| Description of the task |
Beginning at the top of the data below, restate every line word for word until the line containing "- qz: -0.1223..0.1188" has been included, and omit the pictures.

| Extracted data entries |
################

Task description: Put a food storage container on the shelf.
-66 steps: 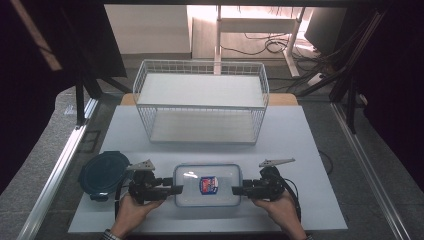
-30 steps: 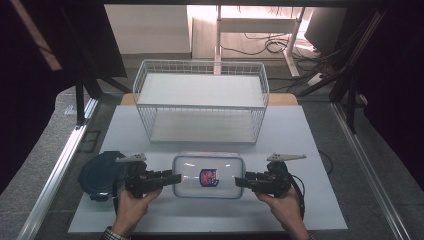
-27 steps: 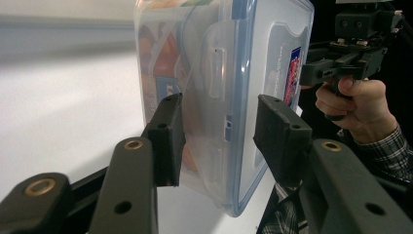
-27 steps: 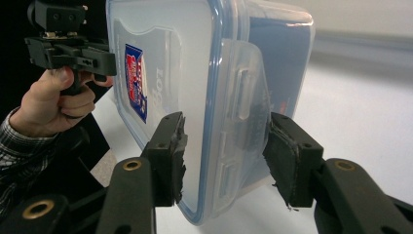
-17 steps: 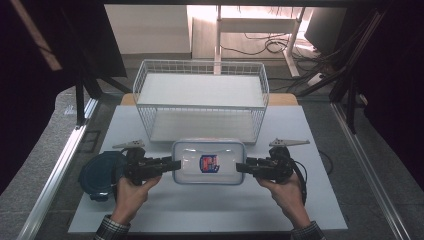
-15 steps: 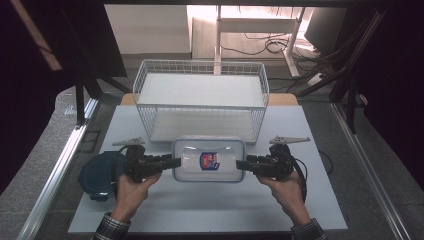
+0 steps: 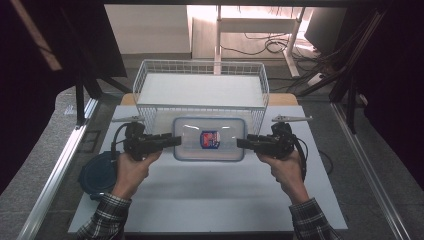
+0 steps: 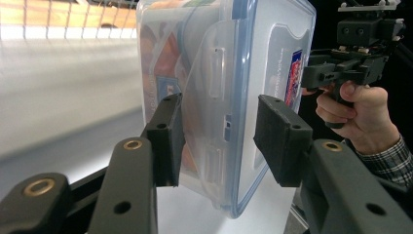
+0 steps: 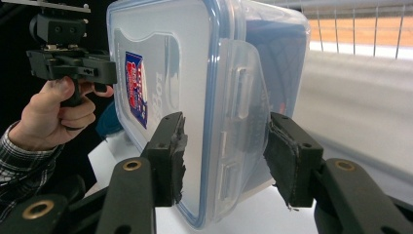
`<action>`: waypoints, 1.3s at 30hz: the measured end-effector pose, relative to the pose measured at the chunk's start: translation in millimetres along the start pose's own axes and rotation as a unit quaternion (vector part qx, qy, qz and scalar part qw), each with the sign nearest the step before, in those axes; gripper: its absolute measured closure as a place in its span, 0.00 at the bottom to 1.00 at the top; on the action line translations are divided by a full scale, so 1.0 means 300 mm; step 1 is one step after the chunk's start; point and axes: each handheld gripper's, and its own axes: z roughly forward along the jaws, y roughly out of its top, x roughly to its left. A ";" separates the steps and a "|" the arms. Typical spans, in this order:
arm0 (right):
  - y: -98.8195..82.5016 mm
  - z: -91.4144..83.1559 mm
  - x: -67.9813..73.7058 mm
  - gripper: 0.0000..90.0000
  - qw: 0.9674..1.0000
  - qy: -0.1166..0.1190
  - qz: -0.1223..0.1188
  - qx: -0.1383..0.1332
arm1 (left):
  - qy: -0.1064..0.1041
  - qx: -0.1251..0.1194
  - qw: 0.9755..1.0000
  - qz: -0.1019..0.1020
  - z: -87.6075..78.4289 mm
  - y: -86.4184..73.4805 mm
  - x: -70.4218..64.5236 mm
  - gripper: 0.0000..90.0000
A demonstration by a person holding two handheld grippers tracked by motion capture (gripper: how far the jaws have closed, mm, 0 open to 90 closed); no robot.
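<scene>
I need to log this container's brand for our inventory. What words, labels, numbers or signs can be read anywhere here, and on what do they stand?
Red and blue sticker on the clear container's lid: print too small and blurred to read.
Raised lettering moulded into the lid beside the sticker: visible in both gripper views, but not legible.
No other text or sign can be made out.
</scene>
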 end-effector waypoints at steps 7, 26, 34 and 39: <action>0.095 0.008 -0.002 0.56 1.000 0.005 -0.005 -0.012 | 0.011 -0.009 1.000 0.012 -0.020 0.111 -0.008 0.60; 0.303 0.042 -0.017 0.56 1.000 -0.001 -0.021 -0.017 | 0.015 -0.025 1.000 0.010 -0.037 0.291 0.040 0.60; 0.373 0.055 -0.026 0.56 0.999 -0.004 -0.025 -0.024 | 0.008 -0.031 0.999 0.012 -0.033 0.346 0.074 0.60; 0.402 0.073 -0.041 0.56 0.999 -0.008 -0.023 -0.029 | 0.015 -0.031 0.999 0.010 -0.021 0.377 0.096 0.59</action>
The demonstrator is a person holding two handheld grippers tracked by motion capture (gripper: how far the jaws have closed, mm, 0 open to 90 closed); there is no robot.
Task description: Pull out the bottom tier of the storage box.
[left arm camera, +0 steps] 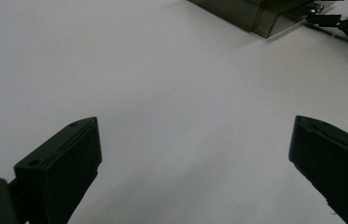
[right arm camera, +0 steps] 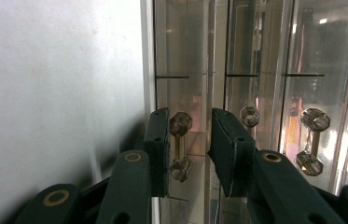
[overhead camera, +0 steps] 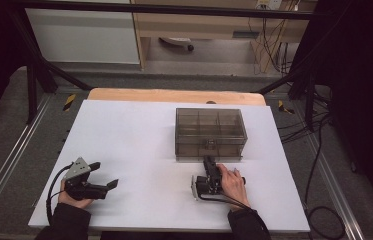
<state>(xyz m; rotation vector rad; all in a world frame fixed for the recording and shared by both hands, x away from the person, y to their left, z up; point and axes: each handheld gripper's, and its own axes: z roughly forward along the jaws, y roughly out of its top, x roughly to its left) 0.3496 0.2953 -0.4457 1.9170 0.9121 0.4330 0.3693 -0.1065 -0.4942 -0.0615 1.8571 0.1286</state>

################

| Exercise response |
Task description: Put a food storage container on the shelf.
-66 steps: 
-30 steps: 
-27 steps: 
-27 steps: 
-17 steps: 
-15 steps: 
+0 steps: 
+0 steps: 
+0 steps: 
`<action>`: waypoints, 1.3s at 30hz: the measured end-effector pose, relative to the pose measured at the chunk's start: translation in millimetres along the start pose's own axes and rotation as a unit quaternion (vector part qx, qy, qz and scalar part qw), each with the sign nearest the step before, in those axes; gripper: its absolute measured closure as a place in its span, 0.00 at the bottom to 1.00 at the top; on the action line translations are divided by a full scale, so 1.0 means 300 mm; step 1 is one step after the chunk's start; point and axes: each handheld gripper's, and its own axes: z roughly forward along the jaws, y roughly out of its top, x roughly to its left. A ";" separates the steps and a "|" the arms. Typical spans, in this order:
arm0 (right):
  - y: -98.8195..82.5016 mm
  - z: -91.4144..83.1559 mm
  - x: -67.9813..73.7058 mm
  - gripper: 0.0000..90.0000
  - qw: 0.9674..1.0000
  - qy: -0.1166..0.1190
  - qz: -0.1223..0.1188

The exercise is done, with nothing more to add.